Tuesday, April 26, 2011

24 April 2011: The night I decided not to be a Christian anymore - Part 2

I'd never seriously contemplated giving up - I'm no quitter. Especially if someone tells me I can't do something. But something was saying in me, Walk away, you are not good enough, you can't ever please God, you're going to carry on hurting Him, and carry on failing. You're an adultress, an idolater. Against that, another voice was whispering, quieter, stiller, weaker, Just hold on, don't believe the lies, God's grace is sufficient for you. Don't listen to the lies. Hold on.

The song ended, and I left the hall with everyone else. I wanted to tell someone, anyone, and ask them to pray with me, but at the same time, I suddenly realized that this was a battle I had to fight for myself. I felt like Jacob, wrestling with the Lord in the middle of the night. No-one else could be Jacob in my place.

It was a long night in many ways, but a good one. As I sat by the window, looking out at the lights sparkling in the city, I realized two very big things:

1). One of the biggest problems illuminated by this situation was that I make everything about myself. I felt unable to trust my own faithfulness, unable to trust in my own my own power in keeping focused on God. Meanwhile, it's only through God's power that I have come to know Him, and only through His power I will remain in Him. He is the one who provides the power with which I live daily for His glory. No matter how much I mess up, it's not up to me to call the shots - the only one who can ever tell me to quit is God. And He never will.

2). I had cheapened grace. My eyes had turned inwards, towards my sinfulness, away from Jesus and His sacrifice in making me white like bleach before Him. Yes, there are very few human partners who are able to deal with unfaithfulness, but our God is a loving and compassionate God, slow to anger. He is bigger than anything I can thow at Him, and His love for me through Jesus surpasses any of my iniquities, future, past and present.

The decision to walk away from God, as short as it had lasted in 5 minutes, was the best thing that could've happened to me. It's not something that would've worked so well for everyone as a shock into thinking and assessing their lifestyles, but it really opened my eyes to my tiredness of living a half-and-half life. I have realized that as much as I felt that I wanted to live a life without God, I cannot. He is all I have, and all I am. I also was rudely awakened into how at my utmost core, my foundational understandings were shaky, and how I had lost the plot a little.
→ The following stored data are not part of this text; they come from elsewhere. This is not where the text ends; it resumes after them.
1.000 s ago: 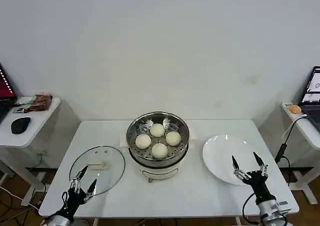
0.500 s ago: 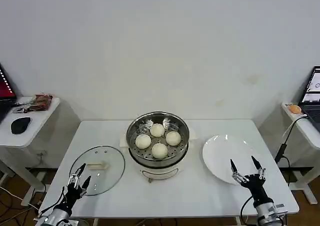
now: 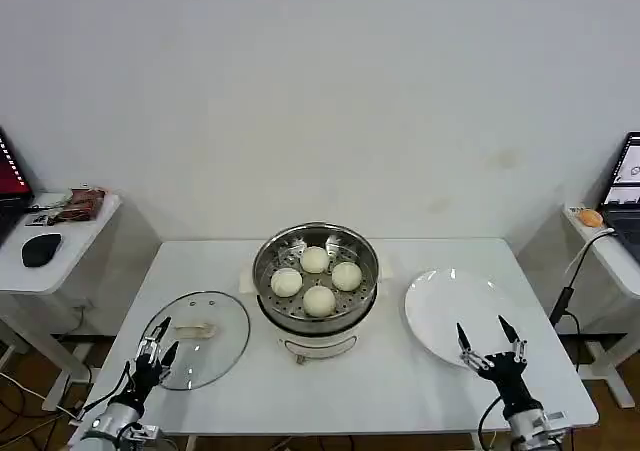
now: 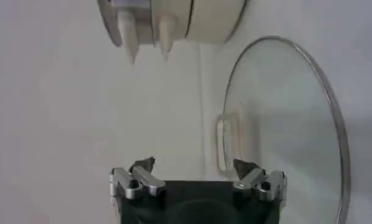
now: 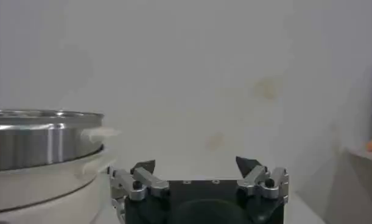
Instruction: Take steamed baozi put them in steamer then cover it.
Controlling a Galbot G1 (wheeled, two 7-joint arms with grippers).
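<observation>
A white table point(image 3: 400, 391) stands against a plain off-white wall point(image 3: 320, 91). At its middle sits the steamer point(image 3: 316, 276), a shiny steel pot on a white base, uncovered, with four steamed baozi point(image 3: 318, 299) resting on the perforated tray inside. To the robot's left of the pot, the cover point(image 3: 197, 337) lies flat on the table, its cream handle facing up. To the right of the pot lies a white plate point(image 3: 448, 316).

The left gripper point(image 3: 153, 349) hovers at the near edge of the glass lid with its fingers spread, touching nothing. The right gripper point(image 3: 491, 347) hangs over the near edge of the plate, fingers also spread wide and holding nothing.

A small side desk point(image 3: 50, 261) on the left carries a black mouse point(image 3: 41, 250) and some small packets. Another desk on the right holds a laptop point(image 3: 625, 191) and a small orange object point(image 3: 590, 217). No writing or brand is readable anywhere.
</observation>
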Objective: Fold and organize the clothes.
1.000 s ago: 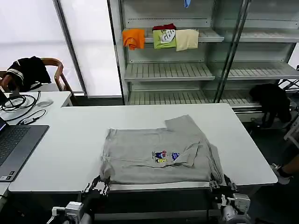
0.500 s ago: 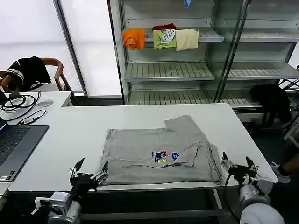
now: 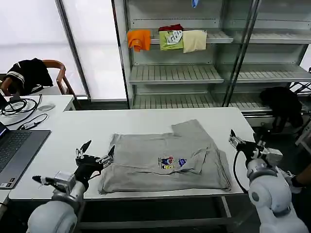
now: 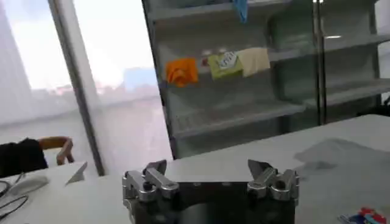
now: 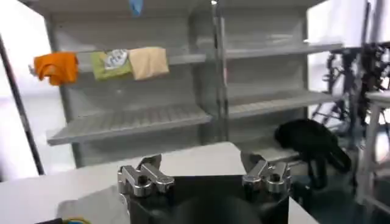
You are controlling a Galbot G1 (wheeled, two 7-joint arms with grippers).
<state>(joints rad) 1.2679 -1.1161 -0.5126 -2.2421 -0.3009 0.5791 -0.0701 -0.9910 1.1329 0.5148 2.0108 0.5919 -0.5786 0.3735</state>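
Now tee (image 3: 165,160) mid-table, both hands wide.

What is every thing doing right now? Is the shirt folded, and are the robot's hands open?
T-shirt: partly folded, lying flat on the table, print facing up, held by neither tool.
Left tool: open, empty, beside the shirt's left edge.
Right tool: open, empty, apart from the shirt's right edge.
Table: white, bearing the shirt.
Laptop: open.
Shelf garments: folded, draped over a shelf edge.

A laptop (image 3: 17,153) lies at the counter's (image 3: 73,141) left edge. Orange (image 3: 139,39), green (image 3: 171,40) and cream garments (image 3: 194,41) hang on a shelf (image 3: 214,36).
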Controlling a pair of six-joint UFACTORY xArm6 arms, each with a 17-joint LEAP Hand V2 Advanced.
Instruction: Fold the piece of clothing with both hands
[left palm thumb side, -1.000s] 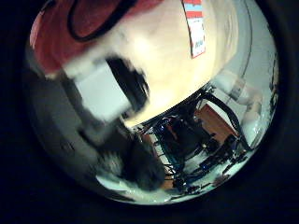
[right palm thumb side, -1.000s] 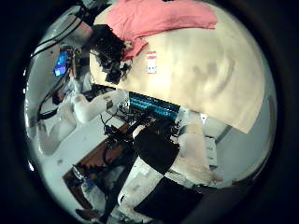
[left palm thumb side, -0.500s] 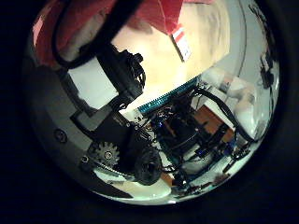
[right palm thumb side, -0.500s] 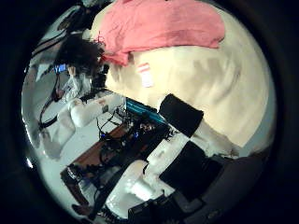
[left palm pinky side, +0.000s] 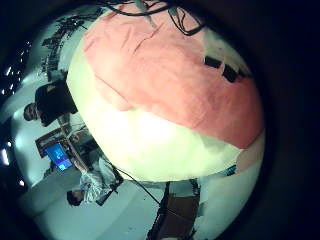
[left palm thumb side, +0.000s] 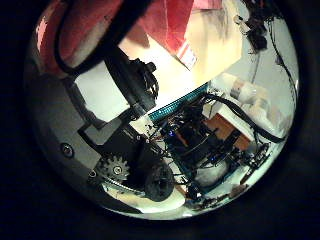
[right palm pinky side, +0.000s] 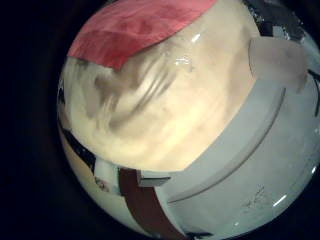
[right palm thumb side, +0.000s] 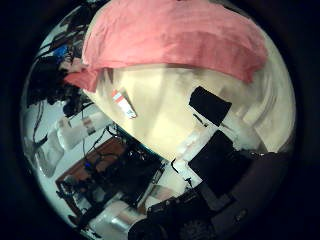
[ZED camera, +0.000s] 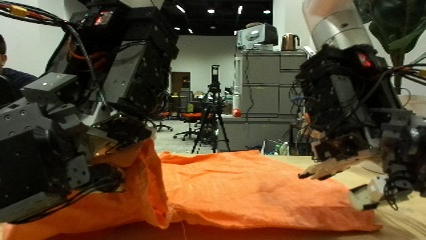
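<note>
On the pale worktop (ZED camera: 400, 215), lying mostly flat between both arms: orange-pink soft woven cloth garment (ZED camera: 253, 190), light, limp, creased, best taken at edges or corners. At left, one raised edge bunched in clenched left robot hand (ZED camera: 60, 150); at right, right robot hand (ZED camera: 353, 150) released, fingertips near the far edge.

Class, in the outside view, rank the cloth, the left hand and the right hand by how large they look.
1. Left hand, though nearness to the camera inflates it.
2. Cloth.
3. Right hand.
</note>
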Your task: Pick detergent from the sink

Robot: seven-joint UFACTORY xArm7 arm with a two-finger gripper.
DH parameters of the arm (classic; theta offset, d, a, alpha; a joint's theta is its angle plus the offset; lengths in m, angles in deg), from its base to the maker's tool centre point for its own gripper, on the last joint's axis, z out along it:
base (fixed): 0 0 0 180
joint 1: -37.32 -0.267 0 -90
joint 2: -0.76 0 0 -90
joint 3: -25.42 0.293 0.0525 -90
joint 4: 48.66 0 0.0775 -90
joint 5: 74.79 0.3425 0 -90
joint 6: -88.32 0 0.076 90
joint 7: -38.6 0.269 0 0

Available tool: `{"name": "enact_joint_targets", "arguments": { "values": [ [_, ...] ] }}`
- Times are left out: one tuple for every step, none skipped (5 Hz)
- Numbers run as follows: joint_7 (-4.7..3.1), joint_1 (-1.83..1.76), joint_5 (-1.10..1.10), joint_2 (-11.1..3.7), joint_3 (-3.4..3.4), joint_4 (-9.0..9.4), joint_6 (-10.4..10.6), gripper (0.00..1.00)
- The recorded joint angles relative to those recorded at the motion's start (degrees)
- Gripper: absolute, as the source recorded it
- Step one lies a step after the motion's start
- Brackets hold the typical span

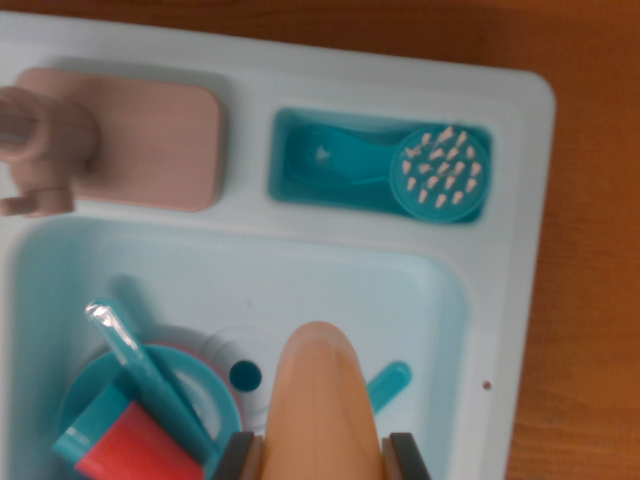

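The detergent bottle [320, 395] is a smooth orange-tan shape with a rounded top, rising from the bottom middle of the wrist view over the pale blue sink basin [330, 290]. My gripper [323, 458] is shut on it. One dark finger [240, 458] presses its left side and the other finger [410, 458] its right. The bottle's lower part is cut off by the frame edge, and I cannot tell whether it still touches the basin floor.
A teal plate [205, 385] with a red cup [135, 445] and a teal utensil [130, 345] lies in the basin's left. The drain [245, 377] and a teal handle [390, 383] flank the bottle. A pink faucet [45, 135] and a brush [440, 170] in its recess sit behind. Wooden tabletop [590, 300] surrounds the sink.
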Motion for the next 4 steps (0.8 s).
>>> {"name": "enact_joint_targets", "arguments": {
  "values": [
    [0.06,-0.01,-0.09,0.61,-0.02,-1.99,-2.59,1.00],
    [0.06,-0.01,-0.09,0.61,-0.02,-1.99,-2.59,1.00],
    [0.12,-0.03,-0.18,1.22,-0.03,-3.99,-5.20,1.00],
    [0.12,-0.03,-0.18,1.22,-0.03,-3.99,-5.20,1.00]
  ]
}}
So, where to now? What have I taken from my experience of seeing a future without God?

If anything, I have a renewed conviction that I must carry on as a Christian, but with a much realistic assessment of my struggles and the temptations I face. I am not completely re-energized - in fact, my sinful desires still have a firm grasp on me, and I am far more drained emotionally after this camp than encouraged. But I feel like I have finally looked at myself in the mirror - it's ugly, but at least now I know what I am dealing with. There are many things I need to work through. And no, I will not be sinfree and faithful the whole time, but God will do immeasurably more than I ask, and He is bigger than I've ever dreamt Him to be. And that is more than sufficient for me.

So, I carry on. Trusting, one step at a time, one minute at a time, one hour at a time, one day at a time. Back to reading His Word and praying. Back to trying. I'm tired of having a non-relationship relationship with the God of the Universe. It's time for the real thing.

5 comments:

Wessel said...

I like this part much better than the first one. I am happy that you want to be serious, and that you are seriously awesome!

Jax said...

Much preferred part 2! Welcome back sister...

Lauren said...

"The decision to walk away from God, as short as it had lasted in 5 minutes, was the best thing that could've happened to me."
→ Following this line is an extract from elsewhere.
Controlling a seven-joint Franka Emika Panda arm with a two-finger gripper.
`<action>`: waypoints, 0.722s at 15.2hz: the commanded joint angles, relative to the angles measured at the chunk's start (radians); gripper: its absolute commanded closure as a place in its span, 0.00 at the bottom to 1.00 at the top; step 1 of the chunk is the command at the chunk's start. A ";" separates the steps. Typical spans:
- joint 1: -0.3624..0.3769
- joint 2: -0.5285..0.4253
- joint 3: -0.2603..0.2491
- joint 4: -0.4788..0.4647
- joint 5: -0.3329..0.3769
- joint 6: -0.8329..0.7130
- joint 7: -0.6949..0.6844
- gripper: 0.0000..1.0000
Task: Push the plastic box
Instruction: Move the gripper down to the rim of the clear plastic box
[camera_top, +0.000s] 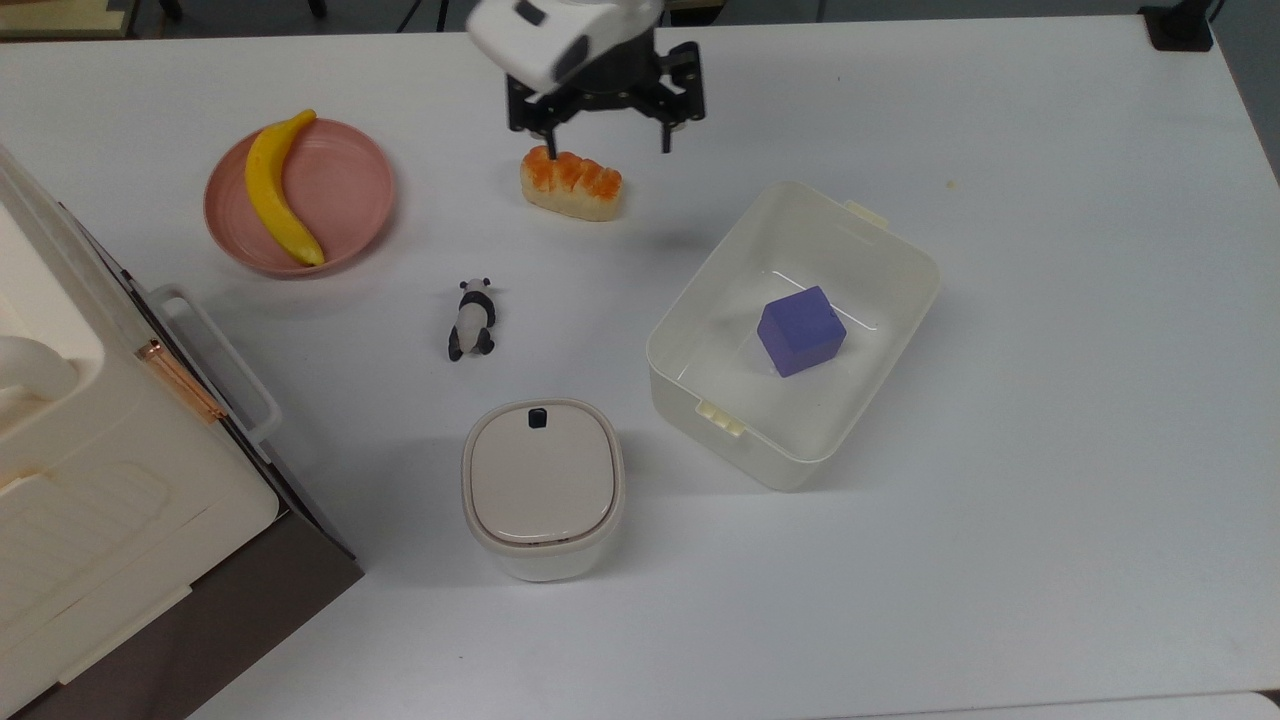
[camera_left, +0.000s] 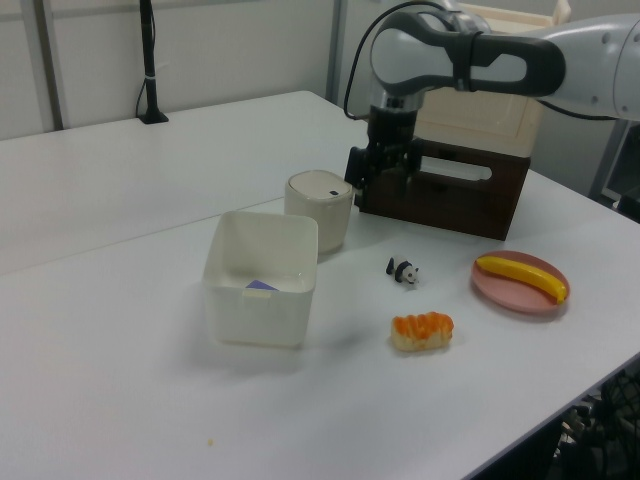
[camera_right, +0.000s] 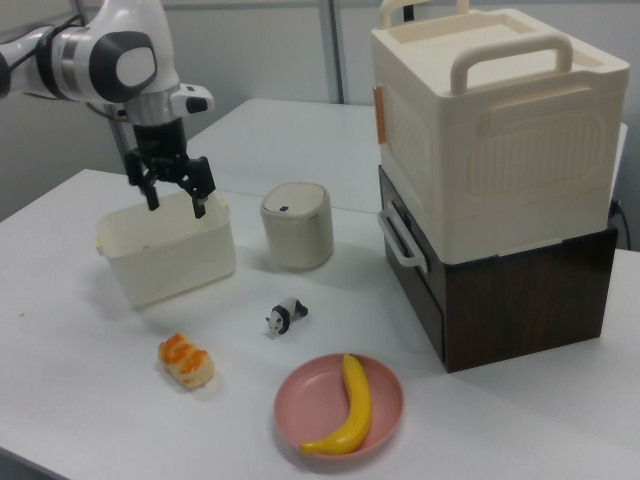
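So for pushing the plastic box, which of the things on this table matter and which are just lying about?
Part of the job:
plastic box
gripper, open, up above the table
purple cube, inside the box, so it rides along

Just lying about:
bread roll
panda figurine
banana on the pink plate
lidded white canister
cream appliance
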 joint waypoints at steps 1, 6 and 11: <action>0.018 0.027 0.005 -0.021 0.051 0.037 -0.294 0.00; 0.021 0.068 0.002 -0.016 0.074 0.089 -0.652 0.00; 0.061 0.144 0.003 -0.022 -0.013 0.163 -0.657 0.00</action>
SO totally understand you, and agree. i took a similar decision about 6 years ago, it last about 20 hours or so. and yes, it's one of the best things that could have ever happened to me.

also there's a much bigger question here, which you touched on in your first point, if we let go of God, how much does it actually affect our righteous standing before him? if we are complete in our union with Christ (Col. 2:10) and joined with strong sinews to him (Col. 2:19) then perhaps you needn't be try too hard to get back to the real thing (as you write). Maybe this whole vibe/headspace that you're in now (and have been in up until now) is, indeed, the real thing.

Maybe, even if/when you don't feel like it, you're still a strong and graceful oak of righteousness, a planting of the Lord, for his own glory (Isaiah 61:3).

hashtag, justsaying.

Grace said...

Wessel and Mish, thanks :)

Grace said...

Lauren, thank you lady :)

I see what you're saying, but I think it's also like being a relationship in name, and being actively engaged in a friendship. Like, I'm friends with you, but depending on how much time and energy I pour into our friendship, I'm either like best friends, or friendly acquaintances with you, you know?